Although Shaw wrote over 60 plays, Saint Joan ranks among his most popular, probably trailing only Pygmalion (which has the benefit of not only inspiring the musical My Fair Lady, but is also logistically easier to mount, with fewer characters and sets).

Over the centuries, Joan has provided fodder for a lengthy parade of novelists and dramatists, including William Shakespeare, Voltaire, Friedrich Schiller, Mark Twain, Bertolt Brecht, Jean Anouilh, and others. But it’s Shaw’s depiction that has captured the popular imagination the most.

In the early postwar period, Saint Joan exerted an unusual appeal for colonial audiences that, like France in Joan’s time, was feeling the stirrings of nationalism. 

Yet even then, in the McCarthy period, it was also seen as a broadside against intolerance, and more recently has appealed to those who sympathize with her plight at the hands of men who hope to squash what Shaw ironically termed “unwomanly and insufferable presumption.”

It is a curious fact of Joan of Arc’s posthumous appeal that two religious skeptics like Twain and Shaw could be so powerfully drawn to the story of this saint. Leave aside the odd contention, in Shaw’s preface to the play, that Joan was “one of the first Protestant martyrs.”

Remember instead: the recollection of Theatre Guild founder Lawrence Langner, in his 1963 memoir, GBS and the Lunatic, that Shaw attributed the enormous speed with which he wrote the play to Joan herself: “As I wrote, she guided my hand, and the words came tumbling out at such a speed that my pen rushed across the paper and I could barely write fast enough to put them down."

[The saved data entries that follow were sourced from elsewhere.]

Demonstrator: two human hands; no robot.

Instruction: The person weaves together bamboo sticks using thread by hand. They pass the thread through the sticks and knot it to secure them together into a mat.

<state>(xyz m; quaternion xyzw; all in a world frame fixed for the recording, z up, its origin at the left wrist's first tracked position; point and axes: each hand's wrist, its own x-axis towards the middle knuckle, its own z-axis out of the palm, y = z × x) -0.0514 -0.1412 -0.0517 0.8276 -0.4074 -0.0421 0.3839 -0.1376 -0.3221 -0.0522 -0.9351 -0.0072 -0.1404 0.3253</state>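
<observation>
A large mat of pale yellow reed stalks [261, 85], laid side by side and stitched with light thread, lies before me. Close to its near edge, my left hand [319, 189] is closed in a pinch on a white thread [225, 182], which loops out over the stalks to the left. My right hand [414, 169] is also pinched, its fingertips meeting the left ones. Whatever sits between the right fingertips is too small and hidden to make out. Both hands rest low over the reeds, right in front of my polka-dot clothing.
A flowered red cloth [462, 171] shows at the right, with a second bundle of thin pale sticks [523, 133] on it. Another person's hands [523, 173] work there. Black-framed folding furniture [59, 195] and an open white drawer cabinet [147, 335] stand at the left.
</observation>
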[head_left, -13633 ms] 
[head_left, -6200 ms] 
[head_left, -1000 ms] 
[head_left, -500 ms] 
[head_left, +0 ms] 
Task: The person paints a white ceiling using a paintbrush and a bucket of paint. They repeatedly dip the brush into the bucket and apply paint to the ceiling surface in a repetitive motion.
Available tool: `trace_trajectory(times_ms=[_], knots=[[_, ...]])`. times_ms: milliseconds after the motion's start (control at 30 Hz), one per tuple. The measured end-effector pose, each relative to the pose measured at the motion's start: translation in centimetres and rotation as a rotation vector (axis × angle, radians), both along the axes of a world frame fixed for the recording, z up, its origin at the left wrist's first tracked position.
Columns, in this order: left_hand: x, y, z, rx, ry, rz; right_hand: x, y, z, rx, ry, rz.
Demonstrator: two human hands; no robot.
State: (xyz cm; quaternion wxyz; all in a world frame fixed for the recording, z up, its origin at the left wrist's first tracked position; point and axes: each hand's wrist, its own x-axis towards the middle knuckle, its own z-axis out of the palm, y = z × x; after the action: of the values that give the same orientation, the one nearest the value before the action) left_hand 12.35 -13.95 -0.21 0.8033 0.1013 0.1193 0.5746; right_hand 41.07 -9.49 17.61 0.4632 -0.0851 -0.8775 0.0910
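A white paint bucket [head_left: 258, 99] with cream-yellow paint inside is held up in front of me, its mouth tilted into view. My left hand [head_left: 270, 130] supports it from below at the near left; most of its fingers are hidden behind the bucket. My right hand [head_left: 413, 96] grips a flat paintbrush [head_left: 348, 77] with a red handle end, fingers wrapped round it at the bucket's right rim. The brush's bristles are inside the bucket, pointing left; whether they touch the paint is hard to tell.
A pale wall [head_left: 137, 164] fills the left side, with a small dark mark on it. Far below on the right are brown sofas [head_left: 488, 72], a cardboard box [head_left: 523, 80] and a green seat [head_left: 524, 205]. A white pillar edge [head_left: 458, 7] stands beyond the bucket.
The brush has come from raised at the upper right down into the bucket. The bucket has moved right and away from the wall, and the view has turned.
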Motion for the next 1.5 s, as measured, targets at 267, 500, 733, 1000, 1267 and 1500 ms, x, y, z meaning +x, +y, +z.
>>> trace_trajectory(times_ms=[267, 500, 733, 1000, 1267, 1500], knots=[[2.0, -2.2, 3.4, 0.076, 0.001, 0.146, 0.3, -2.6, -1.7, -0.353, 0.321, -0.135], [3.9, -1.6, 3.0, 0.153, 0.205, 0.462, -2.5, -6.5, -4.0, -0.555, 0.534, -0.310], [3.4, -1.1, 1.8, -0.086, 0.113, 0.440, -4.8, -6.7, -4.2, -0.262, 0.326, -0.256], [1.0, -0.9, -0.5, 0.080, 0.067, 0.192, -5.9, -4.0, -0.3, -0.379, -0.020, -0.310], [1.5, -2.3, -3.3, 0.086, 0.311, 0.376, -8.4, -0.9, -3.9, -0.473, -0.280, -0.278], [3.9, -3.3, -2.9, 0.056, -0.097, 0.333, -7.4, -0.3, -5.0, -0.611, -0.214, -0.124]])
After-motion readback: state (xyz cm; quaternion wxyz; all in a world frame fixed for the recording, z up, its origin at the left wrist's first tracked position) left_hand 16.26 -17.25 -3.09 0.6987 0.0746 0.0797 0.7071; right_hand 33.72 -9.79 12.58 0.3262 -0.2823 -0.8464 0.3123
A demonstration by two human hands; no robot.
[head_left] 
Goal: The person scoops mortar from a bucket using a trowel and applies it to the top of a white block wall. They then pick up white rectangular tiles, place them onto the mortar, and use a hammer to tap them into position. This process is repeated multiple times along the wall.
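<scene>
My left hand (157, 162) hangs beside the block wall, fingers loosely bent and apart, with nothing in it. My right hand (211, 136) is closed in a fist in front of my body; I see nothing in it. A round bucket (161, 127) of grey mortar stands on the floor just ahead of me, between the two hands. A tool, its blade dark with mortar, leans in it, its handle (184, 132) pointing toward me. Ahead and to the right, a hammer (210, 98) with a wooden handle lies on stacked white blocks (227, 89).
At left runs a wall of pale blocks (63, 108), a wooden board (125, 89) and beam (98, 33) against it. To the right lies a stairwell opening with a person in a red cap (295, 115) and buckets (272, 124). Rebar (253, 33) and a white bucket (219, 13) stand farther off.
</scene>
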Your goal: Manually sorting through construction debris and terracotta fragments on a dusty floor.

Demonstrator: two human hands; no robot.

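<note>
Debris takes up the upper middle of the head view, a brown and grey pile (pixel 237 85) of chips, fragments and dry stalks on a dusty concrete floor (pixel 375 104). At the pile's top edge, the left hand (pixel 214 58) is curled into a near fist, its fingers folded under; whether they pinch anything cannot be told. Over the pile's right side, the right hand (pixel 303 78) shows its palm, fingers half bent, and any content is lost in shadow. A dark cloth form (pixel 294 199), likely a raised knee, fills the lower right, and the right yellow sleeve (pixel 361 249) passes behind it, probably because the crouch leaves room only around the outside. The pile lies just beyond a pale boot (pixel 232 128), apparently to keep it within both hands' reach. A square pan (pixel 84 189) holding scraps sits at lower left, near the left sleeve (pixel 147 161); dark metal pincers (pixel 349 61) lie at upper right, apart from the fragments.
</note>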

In 1934, Shaw predicted correctly, “It is quite likely that sixty years hence, every great English and American actress will have a shot at ‘Saint Joan,’ just as every great actor will have a shot at Hamlet.”

 Among those who have played Shaw’s version of the Maid of Orleans: Katharine Cornell (catching it on the rebound), Wendy Hiller, Zoe Atkins, Judi Dench, Uta Hagen, Joan Plowright, Lynn Redgrave, and Kim Stanley.

I myself have seen two productions: one at Manhattan's Paley Center for Media, a 1967 "Hallmark Hall of Fame" TV presentation starring Genevieve Bujold; the other a 2018 Manhattan Theatre Club performance with Condola Rashad in the title role. 

Both productions shortened the text—an eventuality that Shaw dourly predicted in the preface to the play, when he noted that "well intentioned but disastrous counsellors" would have their way "when I am no longer in control of the performing rights."